### Try it
Beginning with the line below that contains "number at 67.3" and ending with the line that contains "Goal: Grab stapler", retype every line exactly. Pictures are not copied.

(Records excerpted from a collection)

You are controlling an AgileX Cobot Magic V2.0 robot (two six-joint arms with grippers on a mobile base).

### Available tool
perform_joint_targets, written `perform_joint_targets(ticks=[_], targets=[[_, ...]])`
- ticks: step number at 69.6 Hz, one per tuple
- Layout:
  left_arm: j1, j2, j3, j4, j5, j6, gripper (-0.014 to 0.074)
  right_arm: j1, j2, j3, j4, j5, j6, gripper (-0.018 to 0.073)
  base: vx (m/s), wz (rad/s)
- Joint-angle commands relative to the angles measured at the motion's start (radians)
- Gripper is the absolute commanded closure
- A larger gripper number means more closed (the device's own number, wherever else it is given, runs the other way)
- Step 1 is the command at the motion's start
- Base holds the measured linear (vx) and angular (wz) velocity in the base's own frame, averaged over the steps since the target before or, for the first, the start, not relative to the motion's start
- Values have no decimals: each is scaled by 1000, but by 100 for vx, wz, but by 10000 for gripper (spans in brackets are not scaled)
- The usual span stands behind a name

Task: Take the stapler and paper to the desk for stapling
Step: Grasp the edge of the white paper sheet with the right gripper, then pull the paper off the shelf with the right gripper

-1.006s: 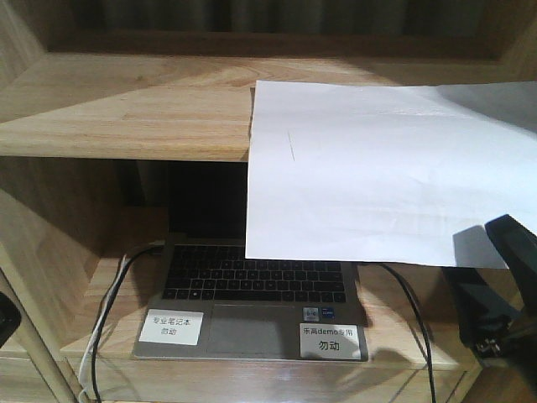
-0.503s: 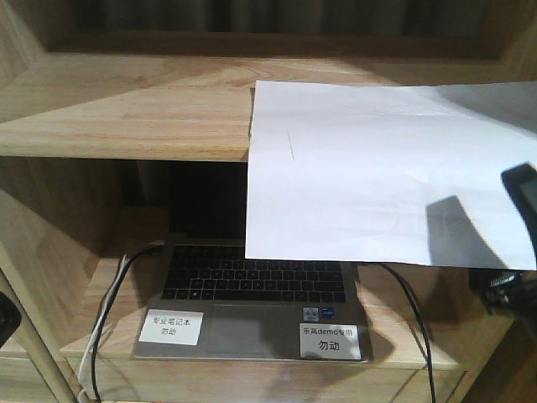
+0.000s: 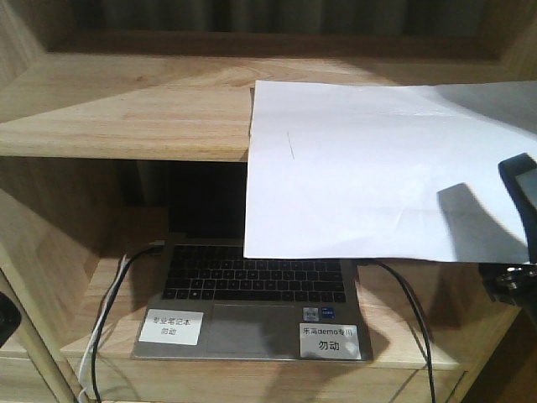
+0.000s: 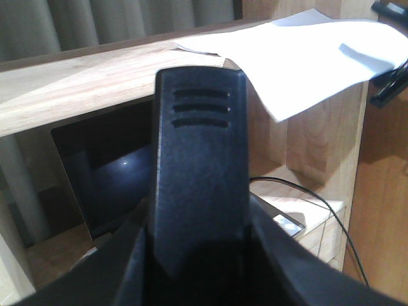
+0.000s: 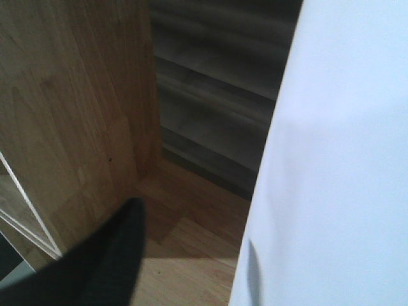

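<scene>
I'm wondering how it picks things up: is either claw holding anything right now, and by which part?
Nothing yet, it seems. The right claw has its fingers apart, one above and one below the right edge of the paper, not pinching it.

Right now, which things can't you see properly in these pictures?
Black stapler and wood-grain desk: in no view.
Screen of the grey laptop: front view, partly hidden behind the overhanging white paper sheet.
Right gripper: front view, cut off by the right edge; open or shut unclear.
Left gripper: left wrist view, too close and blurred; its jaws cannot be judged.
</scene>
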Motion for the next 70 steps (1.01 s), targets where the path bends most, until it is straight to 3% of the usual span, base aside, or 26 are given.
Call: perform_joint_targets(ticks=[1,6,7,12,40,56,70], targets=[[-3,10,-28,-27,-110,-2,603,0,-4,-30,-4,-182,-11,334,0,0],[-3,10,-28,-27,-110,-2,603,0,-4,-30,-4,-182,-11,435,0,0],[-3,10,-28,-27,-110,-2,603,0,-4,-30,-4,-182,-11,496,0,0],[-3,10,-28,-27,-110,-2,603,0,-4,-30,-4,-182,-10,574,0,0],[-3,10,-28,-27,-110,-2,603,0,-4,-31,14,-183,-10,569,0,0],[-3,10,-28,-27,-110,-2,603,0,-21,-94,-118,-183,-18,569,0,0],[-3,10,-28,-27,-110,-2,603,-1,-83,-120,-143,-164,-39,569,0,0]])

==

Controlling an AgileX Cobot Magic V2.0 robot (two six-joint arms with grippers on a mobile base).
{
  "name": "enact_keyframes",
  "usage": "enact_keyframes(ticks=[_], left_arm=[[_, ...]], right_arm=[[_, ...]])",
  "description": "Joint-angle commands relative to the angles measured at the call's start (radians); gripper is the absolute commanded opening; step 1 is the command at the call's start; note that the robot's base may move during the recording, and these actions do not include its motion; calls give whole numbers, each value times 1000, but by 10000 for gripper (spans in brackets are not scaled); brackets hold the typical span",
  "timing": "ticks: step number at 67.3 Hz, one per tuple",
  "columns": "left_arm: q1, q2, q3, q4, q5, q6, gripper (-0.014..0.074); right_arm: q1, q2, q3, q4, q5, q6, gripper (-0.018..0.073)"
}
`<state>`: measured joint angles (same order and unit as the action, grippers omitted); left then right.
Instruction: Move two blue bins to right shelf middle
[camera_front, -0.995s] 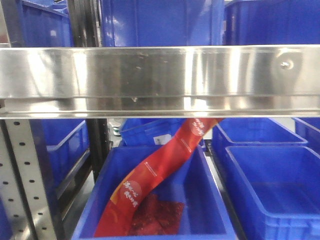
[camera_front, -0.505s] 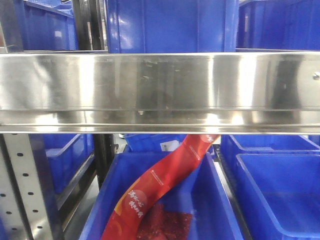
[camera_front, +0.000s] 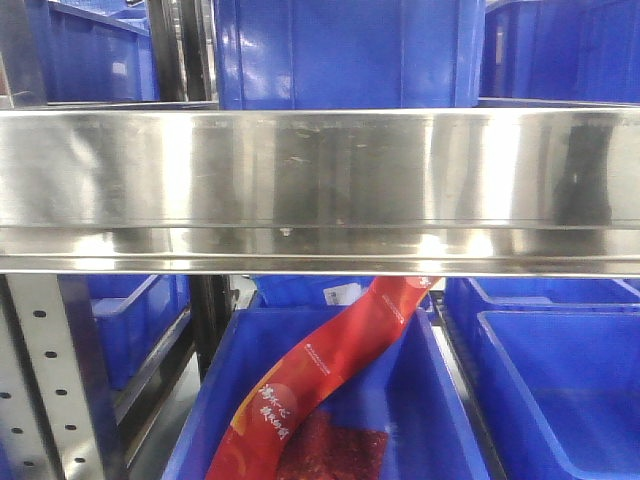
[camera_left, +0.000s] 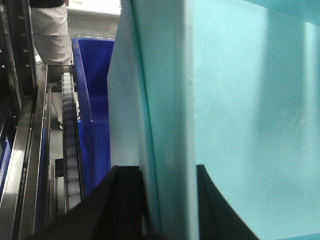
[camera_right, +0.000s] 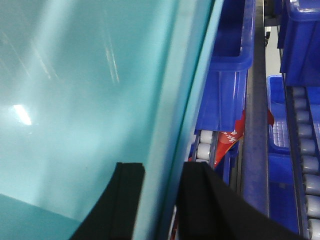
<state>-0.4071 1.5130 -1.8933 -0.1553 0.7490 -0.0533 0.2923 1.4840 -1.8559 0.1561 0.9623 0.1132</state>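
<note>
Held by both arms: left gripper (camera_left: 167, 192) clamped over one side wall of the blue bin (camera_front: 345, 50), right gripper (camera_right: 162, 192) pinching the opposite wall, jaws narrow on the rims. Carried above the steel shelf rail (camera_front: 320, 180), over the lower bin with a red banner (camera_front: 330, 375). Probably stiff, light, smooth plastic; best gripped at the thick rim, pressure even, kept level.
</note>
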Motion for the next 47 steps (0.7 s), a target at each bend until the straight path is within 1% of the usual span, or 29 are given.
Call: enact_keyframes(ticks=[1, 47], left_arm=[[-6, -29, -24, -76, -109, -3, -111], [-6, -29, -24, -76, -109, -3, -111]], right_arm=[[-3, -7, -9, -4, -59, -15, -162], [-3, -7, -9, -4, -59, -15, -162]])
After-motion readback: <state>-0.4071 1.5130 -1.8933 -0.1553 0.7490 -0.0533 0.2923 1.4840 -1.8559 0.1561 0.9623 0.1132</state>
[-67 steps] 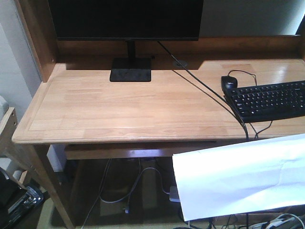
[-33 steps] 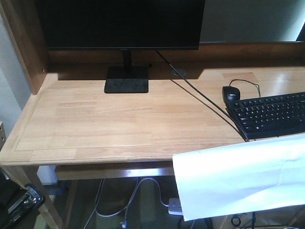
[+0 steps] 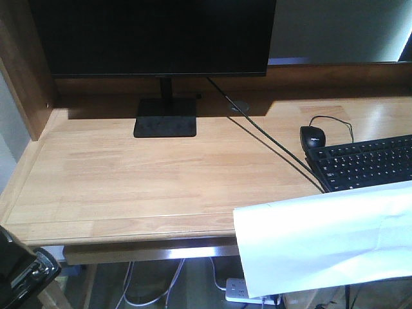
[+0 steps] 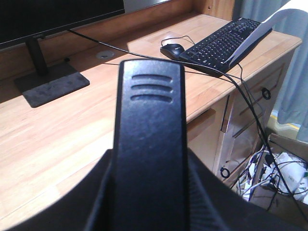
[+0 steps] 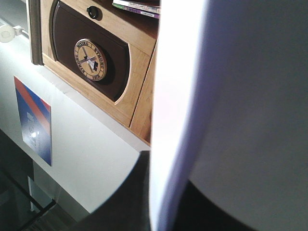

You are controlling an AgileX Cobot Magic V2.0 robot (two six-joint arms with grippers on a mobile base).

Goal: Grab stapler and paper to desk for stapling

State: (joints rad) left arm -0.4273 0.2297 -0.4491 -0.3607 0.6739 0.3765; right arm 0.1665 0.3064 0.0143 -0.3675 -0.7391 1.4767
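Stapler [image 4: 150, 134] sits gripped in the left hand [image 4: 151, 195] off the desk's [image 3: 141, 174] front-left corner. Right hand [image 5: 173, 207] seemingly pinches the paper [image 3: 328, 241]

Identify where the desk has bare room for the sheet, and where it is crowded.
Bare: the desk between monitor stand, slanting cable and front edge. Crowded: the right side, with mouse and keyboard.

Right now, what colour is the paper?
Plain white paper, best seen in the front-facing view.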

### Expected output
  "timing": "ticks: step number at 67.3 Hz, one per tuple",
  "columns": "left_arm: q1, q2, q3, q4, q5, q6, gripper (-0.014..0.074); right_arm: q1, q2, q3, q4, q5, q6, gripper (-0.018..0.073)"
}
`<state>`: measured joint angles (same order and unit as the action, grippers omitted); left then right.
Instruction: Move two blue bins to right shelf middle
[camera_front, -0.995s] 
[camera_front, -0.505s] 
[camera_front, +0.000s] 
[camera_left, +0.000s] 
[camera_right, +0.000s] 
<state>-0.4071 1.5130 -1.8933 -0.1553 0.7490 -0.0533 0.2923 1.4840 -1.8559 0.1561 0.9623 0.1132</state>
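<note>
Held by both arms: left gripper (camera_left: 167, 192) clamped over one side wall of the blue bin (camera_front: 345, 50), right gripper (camera_right: 162, 192) pinching the opposite wall, jaws narrow on the rims. Carried above the steel shelf rail (camera_front: 320, 180), over the lower bin with a red banner (camera_front: 330, 375). Probably stiff, light, smooth plastic; best gripped at the thick rim, pressure even, kept level.
</note>
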Motion for the next 47 steps (0.7 s), a target at each bend until the straight path is within 1% of the usual span, or 29 are given.
Call: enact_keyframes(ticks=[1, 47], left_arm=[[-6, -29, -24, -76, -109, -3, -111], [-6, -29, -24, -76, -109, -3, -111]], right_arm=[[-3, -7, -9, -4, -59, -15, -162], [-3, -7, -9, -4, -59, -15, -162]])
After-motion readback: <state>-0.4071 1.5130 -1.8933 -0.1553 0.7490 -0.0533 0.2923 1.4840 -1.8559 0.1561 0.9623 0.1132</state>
[-67 steps] 
[-33 steps] 
[+0 steps] 
[+0 steps] 
[+0 steps] 

You are controlling an AgileX Cobot Magic V2.0 robot (two six-joint arms with grippers on a mobile base).

Goal: Grab stapler and paper to desk for stapling

The answer has been given in its entirety.